Réquiem para Juntos por el Cambio en Córdoba: del 50% de los votos a la implosión final

Hace apenas cuatro años, Juntos por el Cambio (JxC) era el imbatible de la política cordobesa: obtenía la mitad de todos los votos en la provincia y marcaba el pulso opositor a nivel nacional. Hoy, el frente que alguna vez unió al PRO, la UCR y el Frente Cívico yace en ruinas, víctima de internas interminables, egos sin control y la incapacidad de adaptarse a un nuevo escenario político. El jueves pasado, en el último cierre de listas, se firmó su “certificado de defunción”.

Juntos por el Cambio: Mario Negri, Rodrigo de Loredo, Luis Juez, Luis Picat, Héctor Baldassi y Ramón Mestre.

Hace apenas cuatro años, Juntos por el Cambio (JxC) era el imbatible de la política cordobesa: obtenía la mitad de todos los votos en la provincia y marcaba el pulso opositor a nivel nacional. Hoy, el frente que alguna vez unió al PRO, la UCR y el Frente Cívico yace en ruinas, víctima de internas interminables, egos sin control y la incapacidad de adaptarse a un nuevo escenario político. El jueves pasado, en el último cierre de listas, se firmó su “certificado de defunción”.

De “kilómetro cero” al derrumbe

JxC nació en Córdoba antes que en cualquier otro punto del país. En 2014, la victoria de Pedro Dellarossa en Marcos Juárez encendió la chispa que encadenó a radicales, macristas y el juecismo bajo una misma bandera. Desde entonces, la provincia se convirtió en “kilómetro cero” del frente, con victorias que rozaban o superaban el 50% en legislativas y presidenciales.

Las PASO fueron su principal mecanismo de supervivencia: ordenaban candidaturas y evitaban rupturas. En 2015, Mario Negri y Luis Juez alcanzaron más de un millón de votos cada uno en las generales. En 2017, Héctor Baldassi repitió la hazaña. En 2019, Negri volvió a pasar el millón de sufragios. Incluso en 2021, la dupla Juez–De Loredo mantuvo el histórico 50% en Córdoba.

Pero ese ciclo virtuoso comenzó a resquebrajarse.

2023: la herida mortal

La irrupción de La Libertad Avanza en la política nacional y provincial fue el punto de quiebre. En las primarias de 2023, el radical Luis Picat –alineado con Patricia Bullrich– superó a Dellarossa, representante de Horacio Rodríguez Larreta, con una diferencia contundente.

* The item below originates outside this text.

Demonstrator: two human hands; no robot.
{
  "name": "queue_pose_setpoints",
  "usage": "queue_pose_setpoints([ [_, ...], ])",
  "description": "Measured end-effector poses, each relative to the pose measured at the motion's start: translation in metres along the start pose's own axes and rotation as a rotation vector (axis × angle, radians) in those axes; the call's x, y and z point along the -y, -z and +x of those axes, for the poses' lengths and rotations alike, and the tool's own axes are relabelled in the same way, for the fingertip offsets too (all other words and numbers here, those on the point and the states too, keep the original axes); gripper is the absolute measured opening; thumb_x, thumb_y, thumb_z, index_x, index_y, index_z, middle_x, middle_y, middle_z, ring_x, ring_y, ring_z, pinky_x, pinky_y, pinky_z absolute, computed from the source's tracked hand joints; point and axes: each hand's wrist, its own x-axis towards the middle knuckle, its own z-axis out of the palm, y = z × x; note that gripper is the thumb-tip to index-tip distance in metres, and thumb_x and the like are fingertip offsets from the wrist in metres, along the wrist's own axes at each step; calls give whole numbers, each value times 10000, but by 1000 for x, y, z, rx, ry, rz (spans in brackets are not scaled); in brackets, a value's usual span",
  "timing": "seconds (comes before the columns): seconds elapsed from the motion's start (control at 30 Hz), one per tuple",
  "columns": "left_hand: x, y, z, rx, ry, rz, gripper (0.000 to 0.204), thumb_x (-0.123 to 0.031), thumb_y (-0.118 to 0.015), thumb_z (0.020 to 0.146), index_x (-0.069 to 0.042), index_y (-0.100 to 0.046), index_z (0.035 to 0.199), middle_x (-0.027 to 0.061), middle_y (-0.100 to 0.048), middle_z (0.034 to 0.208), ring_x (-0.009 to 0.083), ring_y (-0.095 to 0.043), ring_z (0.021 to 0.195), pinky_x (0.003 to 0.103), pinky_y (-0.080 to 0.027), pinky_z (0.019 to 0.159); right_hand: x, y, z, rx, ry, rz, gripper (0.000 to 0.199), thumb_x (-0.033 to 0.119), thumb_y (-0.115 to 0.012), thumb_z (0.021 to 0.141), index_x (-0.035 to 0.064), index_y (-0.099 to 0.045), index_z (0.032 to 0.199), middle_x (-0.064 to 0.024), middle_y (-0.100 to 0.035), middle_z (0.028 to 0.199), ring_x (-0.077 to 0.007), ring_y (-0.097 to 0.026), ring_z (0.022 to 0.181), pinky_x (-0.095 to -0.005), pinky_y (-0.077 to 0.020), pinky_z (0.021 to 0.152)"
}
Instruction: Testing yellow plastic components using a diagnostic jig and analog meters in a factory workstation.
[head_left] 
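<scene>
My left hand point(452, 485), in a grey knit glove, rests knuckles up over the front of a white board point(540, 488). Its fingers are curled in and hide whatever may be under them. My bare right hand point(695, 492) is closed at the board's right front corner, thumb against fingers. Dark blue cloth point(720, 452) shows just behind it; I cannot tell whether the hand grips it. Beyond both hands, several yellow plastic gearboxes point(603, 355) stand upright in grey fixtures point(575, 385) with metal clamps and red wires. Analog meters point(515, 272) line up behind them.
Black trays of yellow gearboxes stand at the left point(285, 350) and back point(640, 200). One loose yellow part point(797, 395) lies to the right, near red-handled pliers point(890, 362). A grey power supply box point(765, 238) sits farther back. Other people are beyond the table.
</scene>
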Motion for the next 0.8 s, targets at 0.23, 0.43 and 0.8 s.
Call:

La interna nacional se había replicado en Córdoba y dejó cicatrices profundas.

En las generales, el golpe fue brutal: JxC cayó al 22% de los votos, menos de la mitad de su mejor marca histórica. La lista libertaria, encabezada por la entonces desconocida María Celeste Ponce, encarnó para muchos electores un cambio más disruptivo que el que alguna vez prometió el macrismo. El frente perdió más de 630 mil votos en cuatro años. Fue la herida que nunca cicatrizó.

El final anunciado

El último capítulo se escribió el jueves pasado. Sin PASO que oficiaran de “válvula de escape” y con las negociaciones bloqueadas por egos y liderazgos cerrados, la ruptura fue inevitable. La Justicia Electoral certificó lo que la política ya sabía: el PRO y la UCR irán por caminos separados.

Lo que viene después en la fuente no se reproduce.